Work to be completed ::
Your job with the data below is to output exactly the lines from the one holding "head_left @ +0" down to the one holding "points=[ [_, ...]", both included, and no others.

Information shown ::
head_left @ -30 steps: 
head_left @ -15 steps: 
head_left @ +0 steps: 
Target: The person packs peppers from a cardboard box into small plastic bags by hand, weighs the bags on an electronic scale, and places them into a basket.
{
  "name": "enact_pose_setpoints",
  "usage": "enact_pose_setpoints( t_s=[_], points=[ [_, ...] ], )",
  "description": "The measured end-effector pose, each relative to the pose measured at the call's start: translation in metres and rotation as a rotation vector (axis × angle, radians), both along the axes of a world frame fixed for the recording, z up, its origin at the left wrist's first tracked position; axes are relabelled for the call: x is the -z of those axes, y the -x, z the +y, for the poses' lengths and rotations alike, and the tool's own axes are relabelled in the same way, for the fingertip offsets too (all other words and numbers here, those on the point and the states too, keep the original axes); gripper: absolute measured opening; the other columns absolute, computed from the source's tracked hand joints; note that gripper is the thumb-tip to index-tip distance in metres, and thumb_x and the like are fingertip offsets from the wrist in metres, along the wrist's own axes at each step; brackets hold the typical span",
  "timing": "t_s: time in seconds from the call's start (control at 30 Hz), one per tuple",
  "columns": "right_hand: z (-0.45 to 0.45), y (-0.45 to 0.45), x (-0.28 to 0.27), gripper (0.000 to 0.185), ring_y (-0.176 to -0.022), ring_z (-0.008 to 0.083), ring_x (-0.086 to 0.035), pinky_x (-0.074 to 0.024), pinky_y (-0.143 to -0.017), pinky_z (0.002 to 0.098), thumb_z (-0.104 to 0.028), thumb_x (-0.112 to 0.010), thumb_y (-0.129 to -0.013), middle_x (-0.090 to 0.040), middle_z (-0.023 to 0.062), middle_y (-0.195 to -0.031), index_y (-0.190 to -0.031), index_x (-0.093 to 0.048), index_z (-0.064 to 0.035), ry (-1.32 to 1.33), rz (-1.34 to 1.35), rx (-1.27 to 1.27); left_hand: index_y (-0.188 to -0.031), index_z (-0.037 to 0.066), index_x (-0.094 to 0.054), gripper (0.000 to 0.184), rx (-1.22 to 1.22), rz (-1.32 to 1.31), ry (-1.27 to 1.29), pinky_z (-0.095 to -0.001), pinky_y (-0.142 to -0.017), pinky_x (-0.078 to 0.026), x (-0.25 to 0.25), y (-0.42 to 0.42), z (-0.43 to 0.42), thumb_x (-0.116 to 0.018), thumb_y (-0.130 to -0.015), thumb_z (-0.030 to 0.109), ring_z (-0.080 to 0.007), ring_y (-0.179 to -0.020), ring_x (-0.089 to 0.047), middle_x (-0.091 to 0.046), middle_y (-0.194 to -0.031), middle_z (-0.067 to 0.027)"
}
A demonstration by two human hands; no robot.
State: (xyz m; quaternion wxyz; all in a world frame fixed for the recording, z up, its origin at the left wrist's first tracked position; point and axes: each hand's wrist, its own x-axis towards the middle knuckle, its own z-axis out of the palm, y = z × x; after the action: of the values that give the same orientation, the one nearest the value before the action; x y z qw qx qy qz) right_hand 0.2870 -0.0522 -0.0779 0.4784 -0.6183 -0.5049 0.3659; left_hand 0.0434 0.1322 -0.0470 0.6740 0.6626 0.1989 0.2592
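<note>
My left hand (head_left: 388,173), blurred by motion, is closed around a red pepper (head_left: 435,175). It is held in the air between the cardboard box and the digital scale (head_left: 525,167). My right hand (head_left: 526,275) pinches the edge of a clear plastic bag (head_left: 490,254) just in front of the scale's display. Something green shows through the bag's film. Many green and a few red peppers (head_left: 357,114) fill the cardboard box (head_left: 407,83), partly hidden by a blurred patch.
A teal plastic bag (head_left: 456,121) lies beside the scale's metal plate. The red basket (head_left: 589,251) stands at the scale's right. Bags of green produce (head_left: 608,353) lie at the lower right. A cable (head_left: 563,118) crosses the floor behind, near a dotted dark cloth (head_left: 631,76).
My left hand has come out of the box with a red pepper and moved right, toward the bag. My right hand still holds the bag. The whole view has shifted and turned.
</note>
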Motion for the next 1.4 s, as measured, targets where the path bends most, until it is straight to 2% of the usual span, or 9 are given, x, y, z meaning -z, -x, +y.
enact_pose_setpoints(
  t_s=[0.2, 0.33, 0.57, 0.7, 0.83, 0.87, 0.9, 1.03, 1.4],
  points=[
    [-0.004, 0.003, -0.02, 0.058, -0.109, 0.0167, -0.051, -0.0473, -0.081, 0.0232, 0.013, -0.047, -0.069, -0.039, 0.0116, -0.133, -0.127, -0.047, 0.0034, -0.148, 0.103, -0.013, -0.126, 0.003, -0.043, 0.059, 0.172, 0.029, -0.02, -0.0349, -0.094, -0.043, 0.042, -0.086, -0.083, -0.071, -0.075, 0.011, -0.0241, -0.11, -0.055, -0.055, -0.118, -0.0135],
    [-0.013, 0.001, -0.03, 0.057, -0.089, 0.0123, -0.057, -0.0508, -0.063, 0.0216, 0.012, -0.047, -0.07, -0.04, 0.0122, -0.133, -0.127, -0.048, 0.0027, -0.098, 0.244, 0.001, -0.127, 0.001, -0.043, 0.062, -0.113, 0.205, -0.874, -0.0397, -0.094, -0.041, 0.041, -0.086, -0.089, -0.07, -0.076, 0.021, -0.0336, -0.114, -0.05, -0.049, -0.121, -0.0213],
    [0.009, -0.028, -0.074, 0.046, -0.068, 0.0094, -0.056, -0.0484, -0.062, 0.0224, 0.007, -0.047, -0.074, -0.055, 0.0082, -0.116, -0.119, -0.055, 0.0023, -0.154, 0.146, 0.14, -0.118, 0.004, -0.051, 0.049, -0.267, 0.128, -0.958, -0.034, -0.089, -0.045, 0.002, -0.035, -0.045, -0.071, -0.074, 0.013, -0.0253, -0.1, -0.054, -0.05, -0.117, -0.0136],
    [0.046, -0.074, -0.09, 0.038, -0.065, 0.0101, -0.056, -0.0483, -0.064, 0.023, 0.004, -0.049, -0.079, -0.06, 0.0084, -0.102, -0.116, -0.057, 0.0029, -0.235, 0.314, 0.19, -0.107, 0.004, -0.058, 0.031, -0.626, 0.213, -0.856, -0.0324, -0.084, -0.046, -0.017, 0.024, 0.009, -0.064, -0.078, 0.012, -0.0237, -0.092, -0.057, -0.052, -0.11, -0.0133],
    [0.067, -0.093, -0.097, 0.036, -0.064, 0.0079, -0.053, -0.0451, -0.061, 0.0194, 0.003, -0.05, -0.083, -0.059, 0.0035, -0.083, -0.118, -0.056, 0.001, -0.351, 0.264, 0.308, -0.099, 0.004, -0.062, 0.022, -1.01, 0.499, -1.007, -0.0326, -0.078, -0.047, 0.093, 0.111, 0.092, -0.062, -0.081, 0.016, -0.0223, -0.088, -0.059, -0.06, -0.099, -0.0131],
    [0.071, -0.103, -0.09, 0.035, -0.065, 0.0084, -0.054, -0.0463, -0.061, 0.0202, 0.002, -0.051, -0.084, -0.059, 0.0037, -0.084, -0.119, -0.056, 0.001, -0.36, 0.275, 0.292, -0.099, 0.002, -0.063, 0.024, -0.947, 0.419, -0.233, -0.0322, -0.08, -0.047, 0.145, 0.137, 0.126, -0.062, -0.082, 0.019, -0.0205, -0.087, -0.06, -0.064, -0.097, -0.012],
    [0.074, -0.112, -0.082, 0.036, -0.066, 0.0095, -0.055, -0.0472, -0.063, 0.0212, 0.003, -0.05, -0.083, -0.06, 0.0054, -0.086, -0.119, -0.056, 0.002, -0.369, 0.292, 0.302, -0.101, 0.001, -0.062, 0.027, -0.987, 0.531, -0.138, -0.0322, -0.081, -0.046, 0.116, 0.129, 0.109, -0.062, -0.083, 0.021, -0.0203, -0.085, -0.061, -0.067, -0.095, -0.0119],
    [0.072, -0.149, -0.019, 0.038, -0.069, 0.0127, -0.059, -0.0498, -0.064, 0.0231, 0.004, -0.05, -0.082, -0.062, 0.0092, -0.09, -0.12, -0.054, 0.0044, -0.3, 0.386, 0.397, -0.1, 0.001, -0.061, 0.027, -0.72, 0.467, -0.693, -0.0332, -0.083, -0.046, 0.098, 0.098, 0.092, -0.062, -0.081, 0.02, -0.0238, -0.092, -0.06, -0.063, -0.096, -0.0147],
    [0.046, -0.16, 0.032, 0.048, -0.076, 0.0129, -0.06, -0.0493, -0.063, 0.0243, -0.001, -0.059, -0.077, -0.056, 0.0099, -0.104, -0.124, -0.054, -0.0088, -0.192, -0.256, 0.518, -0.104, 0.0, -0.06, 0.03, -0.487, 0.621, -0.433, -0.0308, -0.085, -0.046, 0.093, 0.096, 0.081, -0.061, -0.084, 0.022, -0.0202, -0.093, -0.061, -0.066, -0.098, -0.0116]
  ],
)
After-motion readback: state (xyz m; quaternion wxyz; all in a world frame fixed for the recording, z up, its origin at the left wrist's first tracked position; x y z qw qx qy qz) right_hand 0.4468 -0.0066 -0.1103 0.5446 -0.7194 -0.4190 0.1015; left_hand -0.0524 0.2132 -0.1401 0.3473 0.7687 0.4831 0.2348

Exercise answer ::
head_left @ +0 steps: 
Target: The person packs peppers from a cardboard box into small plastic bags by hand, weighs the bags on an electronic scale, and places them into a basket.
{
  "name": "enact_pose_setpoints",
  "usage": "enact_pose_setpoints( t_s=[_], points=[ [_, ...] ], )",

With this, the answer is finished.